Non è un caso che questa azione politica sia portata avanti dalle donne democratiche insieme a numerose associazioni radicate nei territori. Esse avanzano infatti temi concreti al cospetto della politica e chiedono risposte precise. È di questa apertura che il Partito Democratico avrebbe bisogno anche su tutti gli altri temi che riguardano il nostro tempo. Quello dell’ambiente, dell’accesso ai diritti, delle politiche del lavoro. Aperture politiche, non elettorali, che avrebbero inoltre l’effetto di far ritornare tra i circoli quel calore che negli anni è stato appiattito in nome dell’amministrazione del potere.

Enrico Letta non è la soluzione

Enrico Letta nel suo discorso di apertura ha toccato in qualche modo questi temi, ma l’impresa da compiere è ardua. In primo luogo perché il metodo scelto per l’elezione del segretario va nella direzione opposta.
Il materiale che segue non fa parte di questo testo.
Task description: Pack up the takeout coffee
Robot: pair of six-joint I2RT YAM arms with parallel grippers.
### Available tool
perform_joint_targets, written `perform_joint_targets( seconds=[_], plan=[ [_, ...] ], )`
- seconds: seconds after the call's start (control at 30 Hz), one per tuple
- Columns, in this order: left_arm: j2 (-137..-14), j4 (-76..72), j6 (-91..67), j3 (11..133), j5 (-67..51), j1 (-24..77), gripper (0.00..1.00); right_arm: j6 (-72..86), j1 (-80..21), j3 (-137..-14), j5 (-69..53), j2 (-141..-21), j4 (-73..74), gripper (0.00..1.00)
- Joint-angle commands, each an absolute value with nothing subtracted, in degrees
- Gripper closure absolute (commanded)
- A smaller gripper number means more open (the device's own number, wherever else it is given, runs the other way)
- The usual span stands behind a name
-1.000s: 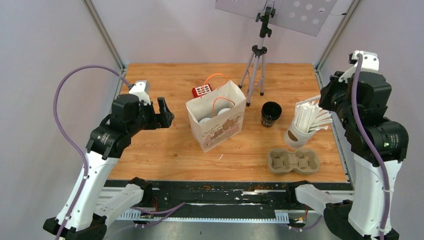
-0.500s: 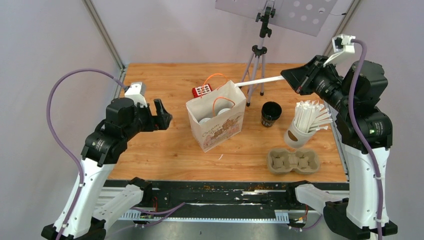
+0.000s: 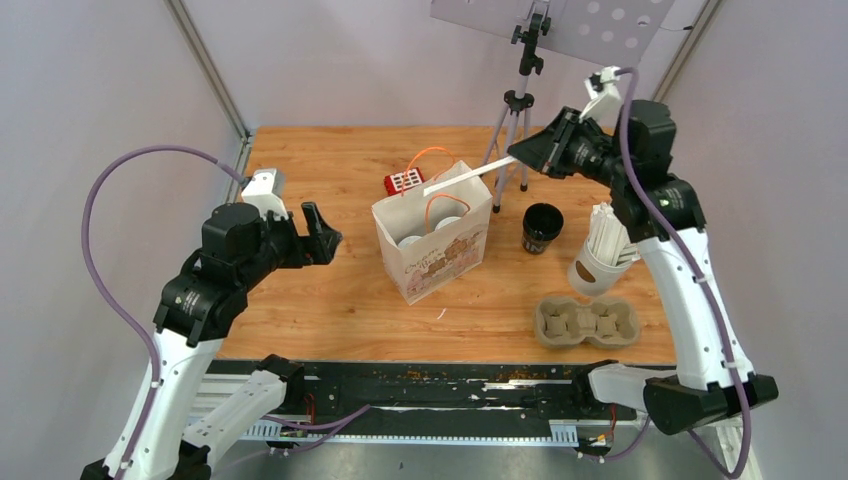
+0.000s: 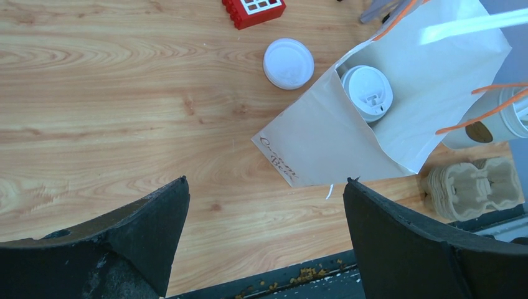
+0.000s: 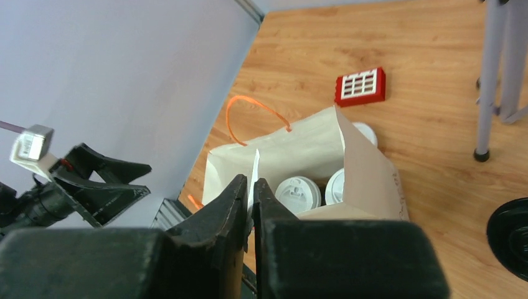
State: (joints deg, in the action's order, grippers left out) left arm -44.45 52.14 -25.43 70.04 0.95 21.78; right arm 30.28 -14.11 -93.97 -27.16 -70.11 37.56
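Observation:
Two takeout coffee cups with white lids [image 3: 410, 241] [image 5: 297, 192] stand inside the open paper bag [image 3: 430, 258] [image 4: 324, 143] at mid-table. A black cup with no lid [image 3: 542, 226] stands to the bag's right. My right gripper [image 3: 522, 156] [image 5: 251, 180] hovers above and behind the bag, shut on a paper-wrapped straw [image 3: 462, 176] [image 5: 254, 167] whose free end reaches over the bag's mouth. My left gripper [image 3: 322, 228] [image 4: 266, 180] stands open to the left of the bag, holding nothing. One lidded cup [image 4: 367, 92] shows in the left wrist view.
A white cup of wrapped straws [image 3: 608, 248] and a cardboard cup tray [image 3: 587, 322] sit at the right. A red block [image 3: 404, 181] and a loose white lid [image 4: 288, 63] lie behind the bag. A tripod [image 3: 512, 130] stands at the back.
My right arm has swung up and left from the straw cup, carrying one straw over to the bag. The left arm has barely shifted and stays open.

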Motion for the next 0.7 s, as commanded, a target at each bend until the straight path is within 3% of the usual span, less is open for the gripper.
perform_joint_targets(
  seconds=[0.0, 0.2, 0.33, 0.67],
  plan=[
    [-43.88, 51.51, -26.33, 70.89, 0.77, 21.89, 0.00, 33.58, -16.39, -88.73, -32.82, -72.59, 29.04, 0.87],
    [-43.95, 51.53, -25.77, 71.48, 1.07, 21.93, 0.00, 27.41, -16.73, -98.10, -24.13, -76.21, 41.54, 0.55],
    [-43.98, 50.77, -25.52, 70.63, 0.62, 21.96, 0.00, 23.41, -16.32, -102.50, -10.60, -75.80, 53.70, 0.53],
    [-44.28, 51.64, -23.24, 71.62, 1.71, 21.88, 0.00, 30.69, -15.73, -100.54, 15.25, -69.69, 72.38, 0.53]
  ],
)
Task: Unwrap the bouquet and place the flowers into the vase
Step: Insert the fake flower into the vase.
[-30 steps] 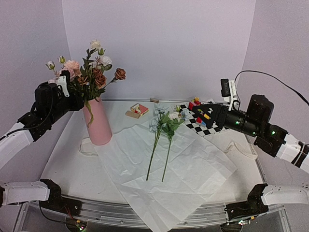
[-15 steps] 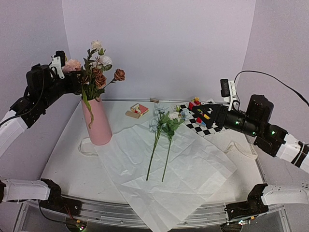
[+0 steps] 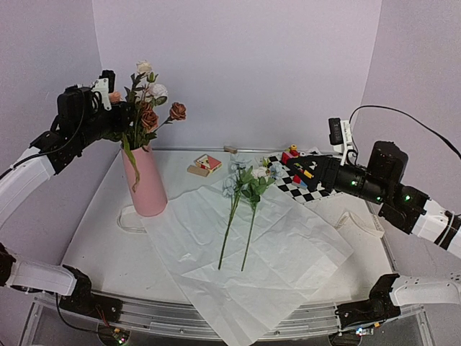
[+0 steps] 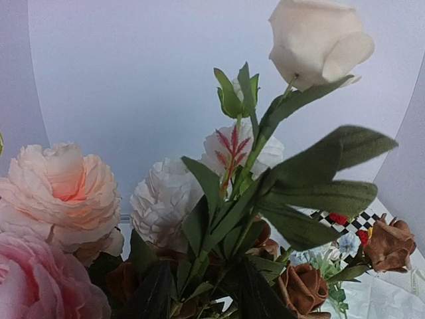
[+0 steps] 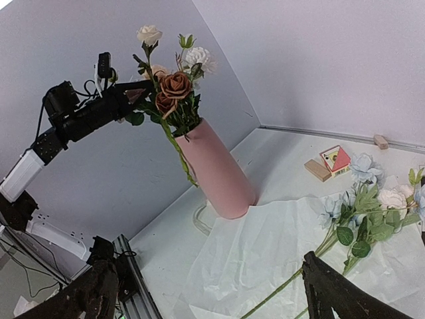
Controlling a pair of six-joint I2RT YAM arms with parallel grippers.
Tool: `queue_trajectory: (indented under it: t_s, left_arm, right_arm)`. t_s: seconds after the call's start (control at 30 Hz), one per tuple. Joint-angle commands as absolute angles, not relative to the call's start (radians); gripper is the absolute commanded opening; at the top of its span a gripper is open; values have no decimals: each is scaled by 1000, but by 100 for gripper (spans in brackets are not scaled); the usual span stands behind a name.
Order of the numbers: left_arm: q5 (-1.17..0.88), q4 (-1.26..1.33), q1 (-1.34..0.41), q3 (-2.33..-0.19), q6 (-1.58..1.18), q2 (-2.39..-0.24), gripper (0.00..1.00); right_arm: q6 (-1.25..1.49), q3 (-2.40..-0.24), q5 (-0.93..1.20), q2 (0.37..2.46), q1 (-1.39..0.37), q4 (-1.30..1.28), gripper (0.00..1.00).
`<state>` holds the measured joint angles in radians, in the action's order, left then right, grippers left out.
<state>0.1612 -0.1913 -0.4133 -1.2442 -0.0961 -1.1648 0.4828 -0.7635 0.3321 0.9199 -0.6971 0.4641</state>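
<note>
Loose flowers lie stems near-far on the paper, left of the wide-open, nearer right end effector; left end effector by the vase: opening cannot be told

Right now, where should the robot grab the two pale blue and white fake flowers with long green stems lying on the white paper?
Probably the bare lower stems, coming straight down with the jaws across them. The pale blue and white flowers lie flat on the white crinkled paper sheet, blooms and leaves bunched at the far end, so the near half is thin and uncluttered.
</note>
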Motion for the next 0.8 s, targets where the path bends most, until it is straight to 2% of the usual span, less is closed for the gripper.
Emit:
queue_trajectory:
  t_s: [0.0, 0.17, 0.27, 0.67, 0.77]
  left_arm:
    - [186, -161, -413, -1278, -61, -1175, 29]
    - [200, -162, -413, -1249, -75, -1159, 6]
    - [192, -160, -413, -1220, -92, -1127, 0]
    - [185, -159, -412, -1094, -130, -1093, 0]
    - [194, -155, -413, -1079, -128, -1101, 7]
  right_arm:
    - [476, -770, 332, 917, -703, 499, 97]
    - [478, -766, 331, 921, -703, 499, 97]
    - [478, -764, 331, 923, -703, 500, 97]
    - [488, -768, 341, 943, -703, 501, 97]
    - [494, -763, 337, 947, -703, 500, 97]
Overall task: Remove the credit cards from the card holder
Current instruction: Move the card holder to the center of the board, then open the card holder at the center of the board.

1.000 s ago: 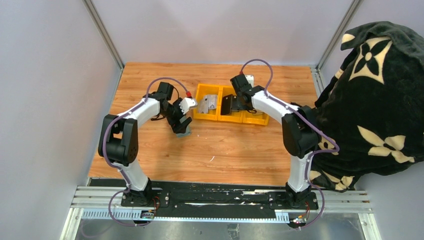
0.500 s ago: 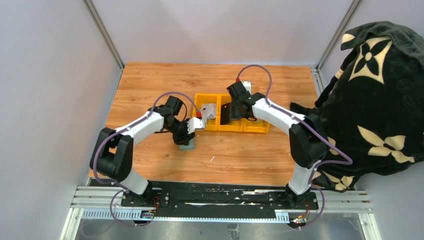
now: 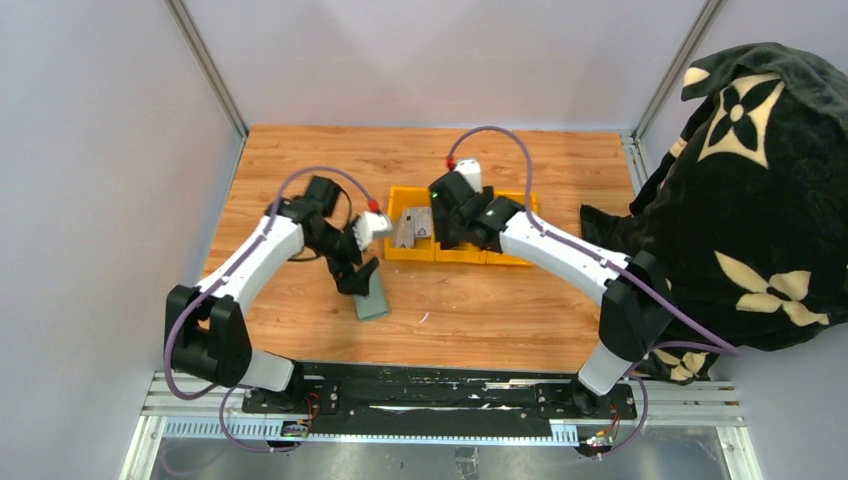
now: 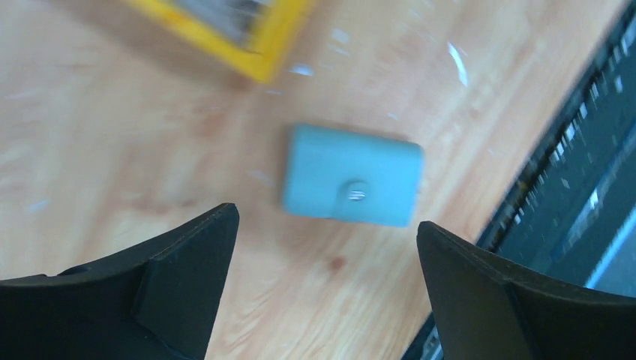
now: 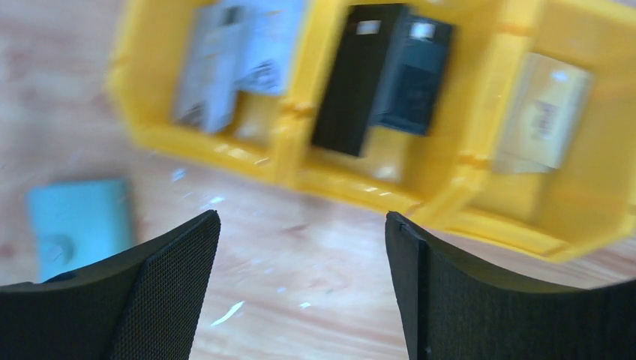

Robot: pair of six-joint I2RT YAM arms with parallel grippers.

Invece che nominare una guida dopo un rinnovamento del partito si è deciso di affidare (praticamente all’unanimità) il processo del cambiamento a una sola persona. È vero, il momento non è dei migliori per avviare un confronto che porti alle primarie, ma vedere un cambio di segreteria così rapido è quanto meno strano. In secondo luogo perché anni di governismo e di progressivo raffreddamento delle emozioni non si cambiano in un attimo. Bisognerebbe passare dalle dichiarazioni all’ascolto, dai comunicati stampa al confronto in piazza, nelle fabbriche, nelle scuole. Addirittura bisognerebbe fare lo sforzo di stare all’opposizione, pratica abbastanza sconosciuta ultimamente dalle parti del Nazareno.

Un cambio di metodo

Si tratta di un cambio di metodo che non si può affidare a un solo uomo, ma che riguarda un’intera comunità. L’esempio delle donne democratiche è vivo ed è un modello che tutto il partito dovrebbe seguire per la sua capacità di dare spazio a realtà che esprimono istanze di cambiamento sentite. Questo significa aprirsi: cedere spazi di potere per condividerli con chi non ne ha. Se Letta riuscirà ad accogliere all’interno del partito questo metodo di reale apertura avrà vinto la sua sfida, indipendentemente dai risultati elettorali che il Pd raggiungerà nel breve termine. Se baderà alle alleanze, all’amministrazione e alla gestione del potere sarà invece solo l’ennesimo nuovo (ed ex) segretario del Pd.